Colleges Offering Japanese Majors?

Currently, I am interested in pursuing a double major in International Business and Japanese Language/Culture. However, when looking through the opportunities at many of my desired colleges, I found that the overwhelming majority of them only offered minors in Japanese. Does anyone know good colleges that offer majors?

This is where a Google comes in handy – a simple search shows quite a few schools with a major in Japanese. I think the bigger issue will be combining it with a business degree, since many business school majors are impacted.

What are your stats, and what can you afford? Some universities offering both are quite selective - and expensive.

One surprising school: the University of Montana… offers both a Japanese major and an International Business major.

2 schools w particularly strong Japan ties:

Temple has a Tokyo campus.

Willamette is co-located with Tokyo Int’l University

Earlham. http://www.earlham.edu/feature/?type=Profile&title=Amanda%20Moore&id=34914&r=5217

Fwiw, I work with a translator/interpreter in Japan who had a major in East Asian Studies at Harvard. (He is white and had no personal origin ties to Japan other than always being interested in the cuiture.). He has his own business where he serves as an interpreter (in the broadest sense of the word - cultural, not just language) between Japan and American culture for multinational companies who do business in Japan. His command of Japanese - not just the language - but subtle nuances - is impeccable.

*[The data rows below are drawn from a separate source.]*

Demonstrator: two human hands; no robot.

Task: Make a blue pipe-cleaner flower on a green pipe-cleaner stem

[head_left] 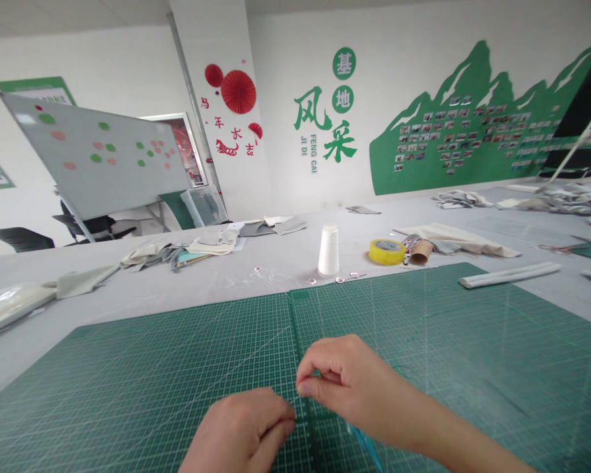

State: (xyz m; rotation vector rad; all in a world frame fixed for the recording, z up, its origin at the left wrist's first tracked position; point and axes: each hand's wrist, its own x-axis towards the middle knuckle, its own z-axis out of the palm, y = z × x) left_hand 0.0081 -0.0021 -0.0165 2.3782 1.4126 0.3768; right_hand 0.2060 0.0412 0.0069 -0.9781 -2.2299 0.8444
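Note:
My left hand [243, 430] is closed in a pinch, low over the seam between two green cutting mats [177, 355]. Just up and to the right, my right hand [337, 374] pinches with thumb and forefinger pressed together. The fingertips of both hands are close but apart; anything held between them is too fine to make out. Partly hidden beneath my right wrist is a bright blue item [367, 447] whose kind I cannot tell. Beyond the mats stands a cone of white thread [329, 249], upright, with loose thread ends [256, 277] to its left.
A yellow tape roll [387, 251] and a brown cardboard tube [421, 251] lie behind the mats. Small scissors or metal pieces [345, 279] sit at the mat edge. A rolled pale cloth strip [509, 274] rests on the right mat. Fabric scraps [211, 243] lie further back.

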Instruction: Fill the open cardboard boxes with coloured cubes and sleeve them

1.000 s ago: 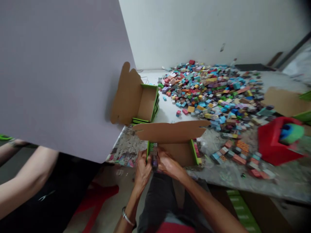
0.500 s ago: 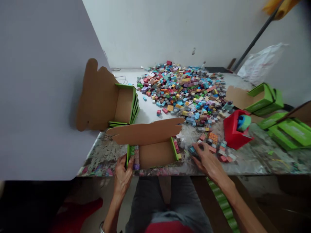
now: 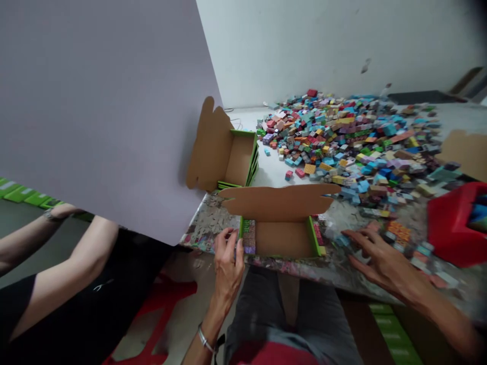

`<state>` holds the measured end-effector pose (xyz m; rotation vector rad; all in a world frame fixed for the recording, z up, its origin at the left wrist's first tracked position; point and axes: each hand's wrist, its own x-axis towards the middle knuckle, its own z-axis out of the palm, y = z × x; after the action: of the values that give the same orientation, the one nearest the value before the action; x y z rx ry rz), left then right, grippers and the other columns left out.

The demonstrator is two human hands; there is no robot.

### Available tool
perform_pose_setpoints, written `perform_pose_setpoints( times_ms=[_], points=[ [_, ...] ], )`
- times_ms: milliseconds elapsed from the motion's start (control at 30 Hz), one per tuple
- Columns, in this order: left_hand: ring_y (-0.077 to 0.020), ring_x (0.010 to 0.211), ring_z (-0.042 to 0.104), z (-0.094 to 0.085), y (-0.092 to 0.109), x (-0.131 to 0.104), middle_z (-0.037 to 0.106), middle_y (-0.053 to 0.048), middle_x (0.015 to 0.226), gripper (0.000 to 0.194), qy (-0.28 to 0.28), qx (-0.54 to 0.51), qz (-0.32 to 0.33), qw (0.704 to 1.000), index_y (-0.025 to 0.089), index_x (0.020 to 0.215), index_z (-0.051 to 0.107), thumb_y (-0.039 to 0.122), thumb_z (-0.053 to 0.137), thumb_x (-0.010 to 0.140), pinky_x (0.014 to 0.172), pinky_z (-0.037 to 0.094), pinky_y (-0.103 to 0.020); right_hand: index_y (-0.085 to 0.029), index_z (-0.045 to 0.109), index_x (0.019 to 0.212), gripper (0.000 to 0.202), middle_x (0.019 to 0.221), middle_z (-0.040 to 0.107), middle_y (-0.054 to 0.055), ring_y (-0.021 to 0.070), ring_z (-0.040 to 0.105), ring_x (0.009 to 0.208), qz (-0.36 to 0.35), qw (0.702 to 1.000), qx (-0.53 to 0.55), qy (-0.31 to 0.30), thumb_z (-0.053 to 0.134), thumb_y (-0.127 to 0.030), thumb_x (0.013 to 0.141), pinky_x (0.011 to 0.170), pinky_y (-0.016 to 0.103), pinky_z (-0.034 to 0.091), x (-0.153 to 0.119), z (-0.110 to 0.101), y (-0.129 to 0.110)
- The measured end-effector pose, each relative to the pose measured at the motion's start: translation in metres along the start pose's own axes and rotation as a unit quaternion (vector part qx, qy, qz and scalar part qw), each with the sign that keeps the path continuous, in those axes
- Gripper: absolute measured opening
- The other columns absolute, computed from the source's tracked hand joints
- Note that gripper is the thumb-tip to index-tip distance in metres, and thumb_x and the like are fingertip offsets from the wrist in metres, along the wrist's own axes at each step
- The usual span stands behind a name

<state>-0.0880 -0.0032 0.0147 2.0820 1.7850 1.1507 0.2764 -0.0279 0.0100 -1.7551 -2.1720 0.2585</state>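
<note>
An opened cardboard box with green side walls point(image 3: 283, 237) lies at the table's front edge, its brown lid raised at the back. Small patterned blocks point(image 3: 249, 235) line its left end inside. My left hand point(image 3: 228, 258) rests at the box's left wall, fingers apart and gripping nothing. To the right of the box, my right hand point(image 3: 375, 256) reaches over the table with its fingers spread, fingertips by a small bluish block point(image 3: 343, 240). Loose blocks point(image 3: 397, 232) in orange, pink and grey lie just beyond that hand.
A large pile of small colourful blocks point(image 3: 353, 137) covers the back. Stacked green-edged boxes point(image 3: 239, 157) stand left of it. A red container point(image 3: 456, 223) is at right. Beyond the grey panel point(image 3: 114, 101), another person's arms point(image 3: 79, 261) show near a red stool point(image 3: 160, 314).
The view has swung left, bringing another person's arms into sight. My left hand's fingers have come away from inside the box's left wall. My right hand's fingers are more spread.
</note>
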Motion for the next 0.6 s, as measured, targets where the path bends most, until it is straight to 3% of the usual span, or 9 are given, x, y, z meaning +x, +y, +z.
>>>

Denison has a Global Commerce major (and perhaps other Business majors) and very extensive Japanese offerings although apparently not a major or minor. You could see if they offer self designed majors, which many colleges do, another option to explore at any college.

Middlebury College I believe has a Japanese Major
Strong in all Languages. Has summer language school and students take language over their J term.
I believe there is a Japanese House as well and language tables in cafeteria where that language will only be spoken. Mandatory study abroad with language major

Indiana has Japanese and a great business school.

Your screen name is U of Michigan. Assuming you know that Michigan offers Japanese language/culture studies as well as other Asian languages. Have you checked it out?

If you can afford to pay the out of state tuition, look into the large public schools in the West Coast. For example, UC Berkeley, UCLA and the University of Washington all offer the Japanese language major under Asian Languages or Japanese. Private schools like Stanford, USC are less likely to offer Japanese.

Earlham College has lots of Japanese exchange students - students who come for just one year. That adds students to the Japanese courses, which is a plus. The down side is that some exchange students, generally speaking, stick with the group they are traveling with from their country of origin, and don’t interact much with the 4-year student body.

I did check U of M, but they offered minors in Japanese Language/Culture and Japanese Literature

Beloit & Colby

“Private schools like Stanford, USC are less likely to offer Japanese.”

Large, elite private schools like these generally DO offer Japanese. The two you named specifically are well-known for their outstanding Japanese programs. Those are exactly the kinds of schools the OP should be looking at.

Public flagships that are the academic peers of elite west-coast Us like Berkeley, UCLA, and U Washington (UNC, UVA, Florida, Wisconsin, Illinois, etc.) typically offer majors in Japanese no matter where in the country they are located.

Tufts has a strong languages/Japanese program. Six semesters of a language/culture are required of all Liberal Arts majors and eight semesters of a language/culture are required of all International Relations Majors (the second largest major after Computer Science.

International Relations is structured as a true interdisciplinary major with six major concentrations including one in International Economics that includes sub concentrations in International Trade, International Finance, International Environmental Economics, and International Development Economics.

Undergrads can sign up for a masters level course in International Business at the Fletcher School (which offers a masters in International Business) as well as a minor in Entrepreneurial Leadership sponsored by the Gordon Institute (which offers a masters in Engineering/Innovation Management),

Tufts has their own study abroad program with Kanazawa University in Japan which includes an academic advisor and personal tutor.